Task details:
Work through the listing below, copying each line that carries the word "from".
******
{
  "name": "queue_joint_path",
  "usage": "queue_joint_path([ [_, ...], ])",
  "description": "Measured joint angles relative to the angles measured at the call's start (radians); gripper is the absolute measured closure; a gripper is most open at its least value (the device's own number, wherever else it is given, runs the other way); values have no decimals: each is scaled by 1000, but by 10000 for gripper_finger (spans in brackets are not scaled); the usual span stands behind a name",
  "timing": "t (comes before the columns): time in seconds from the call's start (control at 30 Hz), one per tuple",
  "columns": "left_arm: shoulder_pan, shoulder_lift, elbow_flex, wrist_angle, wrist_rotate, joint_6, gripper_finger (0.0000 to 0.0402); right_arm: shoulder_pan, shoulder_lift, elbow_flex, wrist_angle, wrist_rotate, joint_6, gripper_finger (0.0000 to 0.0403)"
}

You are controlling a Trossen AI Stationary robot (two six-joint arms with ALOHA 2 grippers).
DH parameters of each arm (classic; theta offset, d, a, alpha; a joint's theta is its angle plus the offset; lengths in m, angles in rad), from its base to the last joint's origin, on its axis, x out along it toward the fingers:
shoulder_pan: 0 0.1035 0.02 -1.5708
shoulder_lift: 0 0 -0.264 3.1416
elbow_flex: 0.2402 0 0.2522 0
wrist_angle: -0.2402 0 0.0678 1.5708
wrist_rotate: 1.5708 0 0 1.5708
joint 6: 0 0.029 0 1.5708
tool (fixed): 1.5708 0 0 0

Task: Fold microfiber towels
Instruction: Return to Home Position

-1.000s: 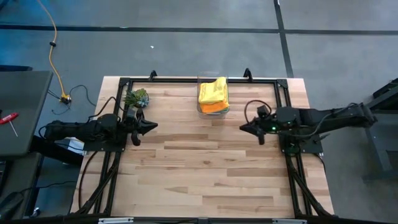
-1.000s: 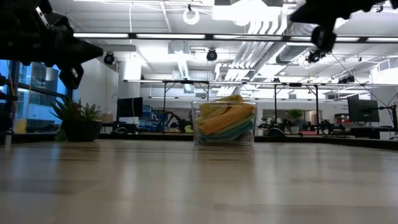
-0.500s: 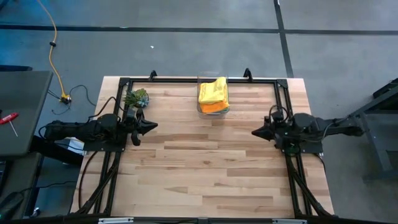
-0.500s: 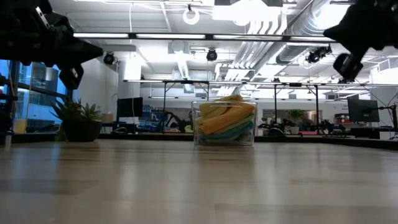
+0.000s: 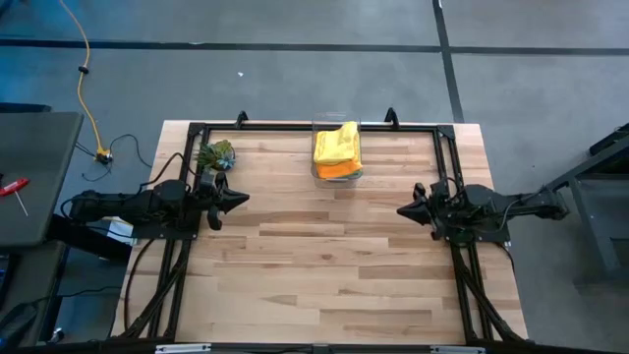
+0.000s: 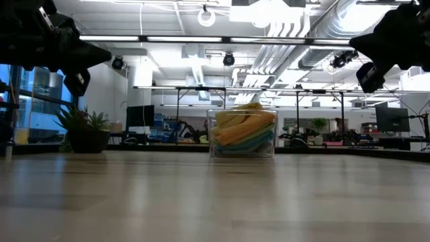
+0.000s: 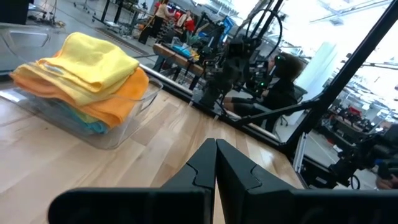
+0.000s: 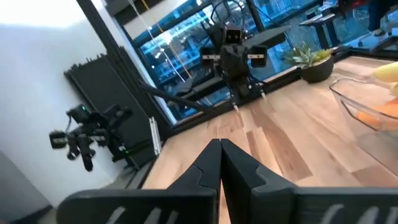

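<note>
Pale wooden table planks (image 5: 324,265) spread between the two arms, which sit low at opposite sides with tips aimed at each other. Left gripper (image 5: 242,198) has its fingers pressed together and holds nothing; right gripper (image 5: 401,209) is likewise closed up and empty. Beyond both tips, midway between them toward the far edge, stands the clear plastic box (image 7: 121,135) with folded towels stacked inside: yellow towel (image 5: 336,144) on top, orange towel (image 5: 340,172) under it, teal towel (image 6: 254,143) lower. A small leafy plant (image 5: 215,154) sits just beside the left gripper.
</note>
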Motion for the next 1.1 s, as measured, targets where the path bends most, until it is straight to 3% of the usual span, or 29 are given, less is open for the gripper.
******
Output for this task:
  "timing": "t (comes before the columns): time in seconds from the call's start (control at 30 Hz), one per tuple",
DH parameters of each arm (classic; theta offset, d, a, alpha; a joint's theta is its angle plus the offset; lengths in m, angles in rad), from its base to the last joint's origin, on its axis, x out along it toward the fingers:

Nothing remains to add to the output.